### [Brief]
In the records below, reproduce exactly the lines from the one containing "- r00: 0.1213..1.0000" through the one containing "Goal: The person", both included, and omit the pictures.

### [Study material]
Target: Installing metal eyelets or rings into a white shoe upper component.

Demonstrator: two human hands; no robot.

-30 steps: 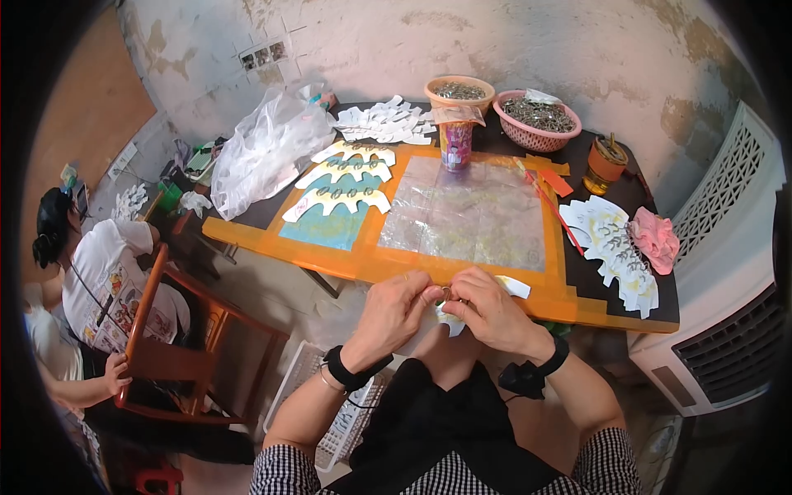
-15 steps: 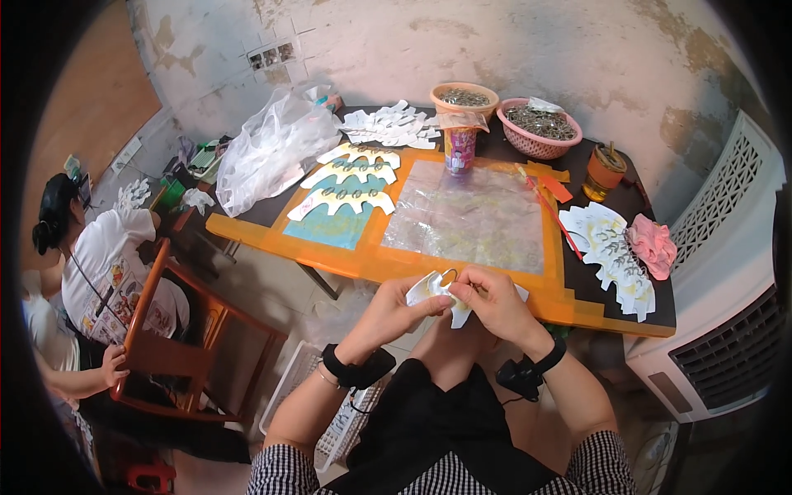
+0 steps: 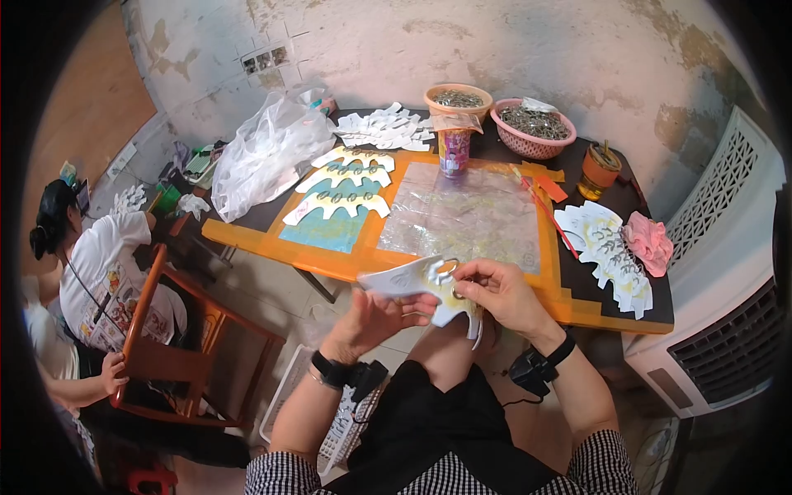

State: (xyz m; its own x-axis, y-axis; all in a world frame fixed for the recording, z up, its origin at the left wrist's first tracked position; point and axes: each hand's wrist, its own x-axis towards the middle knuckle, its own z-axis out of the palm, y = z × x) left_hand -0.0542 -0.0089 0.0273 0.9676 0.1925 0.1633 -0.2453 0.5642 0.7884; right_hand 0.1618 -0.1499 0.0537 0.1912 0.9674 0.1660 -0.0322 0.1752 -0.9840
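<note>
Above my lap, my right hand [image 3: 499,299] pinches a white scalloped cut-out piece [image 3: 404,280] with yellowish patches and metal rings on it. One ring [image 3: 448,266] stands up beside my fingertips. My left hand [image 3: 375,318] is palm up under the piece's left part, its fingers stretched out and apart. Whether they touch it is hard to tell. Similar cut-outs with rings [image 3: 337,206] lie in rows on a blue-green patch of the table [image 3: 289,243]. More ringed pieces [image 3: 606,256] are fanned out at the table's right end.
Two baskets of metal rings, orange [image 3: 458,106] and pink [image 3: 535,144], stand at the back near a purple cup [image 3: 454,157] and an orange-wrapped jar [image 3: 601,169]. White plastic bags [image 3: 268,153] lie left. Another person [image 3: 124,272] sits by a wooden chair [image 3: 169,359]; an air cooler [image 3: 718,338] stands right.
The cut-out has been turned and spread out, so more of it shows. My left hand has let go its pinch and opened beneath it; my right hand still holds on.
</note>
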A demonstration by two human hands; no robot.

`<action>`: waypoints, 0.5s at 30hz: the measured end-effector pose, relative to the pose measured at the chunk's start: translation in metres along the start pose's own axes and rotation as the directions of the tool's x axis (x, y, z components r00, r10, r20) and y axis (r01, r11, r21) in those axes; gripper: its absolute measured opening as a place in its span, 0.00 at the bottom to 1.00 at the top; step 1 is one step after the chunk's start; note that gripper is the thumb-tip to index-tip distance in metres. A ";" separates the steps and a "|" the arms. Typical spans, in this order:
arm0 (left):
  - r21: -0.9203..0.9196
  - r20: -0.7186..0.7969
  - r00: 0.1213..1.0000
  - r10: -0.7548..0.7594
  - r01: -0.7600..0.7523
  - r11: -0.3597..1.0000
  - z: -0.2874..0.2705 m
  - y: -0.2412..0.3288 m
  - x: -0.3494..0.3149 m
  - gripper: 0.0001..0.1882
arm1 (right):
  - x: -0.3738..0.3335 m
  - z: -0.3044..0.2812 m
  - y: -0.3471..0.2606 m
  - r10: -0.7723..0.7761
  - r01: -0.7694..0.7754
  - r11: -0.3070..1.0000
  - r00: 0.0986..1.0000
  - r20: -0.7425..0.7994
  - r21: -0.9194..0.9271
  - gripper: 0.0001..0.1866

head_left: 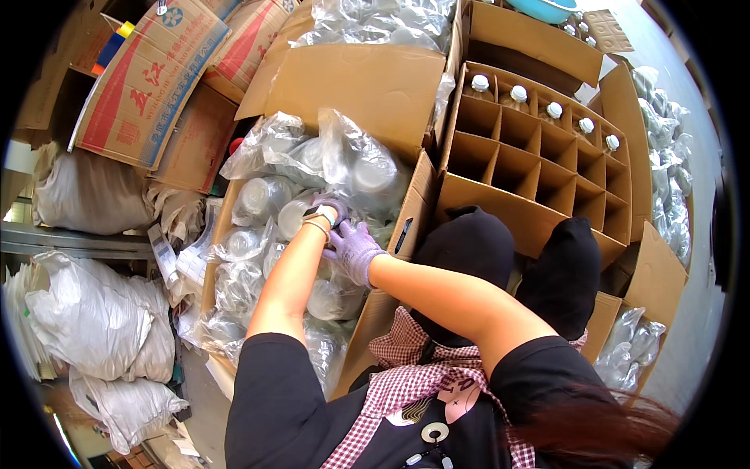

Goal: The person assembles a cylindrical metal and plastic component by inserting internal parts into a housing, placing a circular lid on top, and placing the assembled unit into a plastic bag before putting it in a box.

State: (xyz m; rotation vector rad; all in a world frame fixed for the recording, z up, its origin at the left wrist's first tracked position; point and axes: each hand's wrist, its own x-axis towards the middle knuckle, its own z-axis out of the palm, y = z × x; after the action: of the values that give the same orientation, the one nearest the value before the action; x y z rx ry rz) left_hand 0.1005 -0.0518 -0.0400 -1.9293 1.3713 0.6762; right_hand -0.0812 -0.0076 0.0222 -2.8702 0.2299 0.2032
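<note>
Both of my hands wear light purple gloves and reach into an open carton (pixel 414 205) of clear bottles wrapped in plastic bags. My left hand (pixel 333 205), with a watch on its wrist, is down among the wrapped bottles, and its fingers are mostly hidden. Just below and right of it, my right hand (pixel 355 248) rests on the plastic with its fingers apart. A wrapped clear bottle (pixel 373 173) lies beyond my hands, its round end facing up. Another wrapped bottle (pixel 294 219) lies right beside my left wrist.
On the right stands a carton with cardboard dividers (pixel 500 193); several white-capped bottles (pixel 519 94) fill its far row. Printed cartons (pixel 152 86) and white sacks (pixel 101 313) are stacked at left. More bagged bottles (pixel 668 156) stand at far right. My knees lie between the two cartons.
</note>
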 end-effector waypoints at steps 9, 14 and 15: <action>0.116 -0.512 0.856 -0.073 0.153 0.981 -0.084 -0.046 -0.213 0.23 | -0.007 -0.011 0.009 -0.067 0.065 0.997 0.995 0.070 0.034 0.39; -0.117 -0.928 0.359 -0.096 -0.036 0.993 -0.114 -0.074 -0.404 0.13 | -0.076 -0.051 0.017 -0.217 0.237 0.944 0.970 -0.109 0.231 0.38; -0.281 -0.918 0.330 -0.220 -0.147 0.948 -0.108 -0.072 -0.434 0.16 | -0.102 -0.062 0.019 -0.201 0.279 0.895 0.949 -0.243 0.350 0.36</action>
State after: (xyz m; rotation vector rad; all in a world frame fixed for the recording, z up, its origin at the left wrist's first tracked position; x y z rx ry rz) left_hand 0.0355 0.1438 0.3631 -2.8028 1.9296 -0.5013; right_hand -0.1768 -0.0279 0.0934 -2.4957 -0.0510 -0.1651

### [Exercise answer]
  - r00: 0.1213..1.0000
  - r10: -0.7548..0.7594
  - r01: -0.7600..0.7523
  - r11: -0.3597..1.0000
  - z: -0.2874..0.2705 m
  - y: -0.2412..0.3288 m
  - x: -0.3494..0.3149 m
  - gripper: 0.0001..0.1882
arm1 (right):
  - x: -0.3738..0.3335 m
  - z: -0.3044..0.2812 m
  - y: -0.3471..0.2606 m
  - r10: -0.7723..0.7761
  - r01: -0.7694..0.7754
  - r11: -0.3070..1.0000
  - r00: 0.0986..1.0000
  - r20: -0.7425..0.7994
  - r21: -0.9194..0.9271
  - gripper: 0.0001..0.1866

head_left: 

Goal: The person assembles a cylindrical metal and plastic component by inserting internal parts into a housing, placing a circular lid on top, and placing the assembled unit into a plastic bag before putting it in a box.

Nothing more remains to be done for this exercise.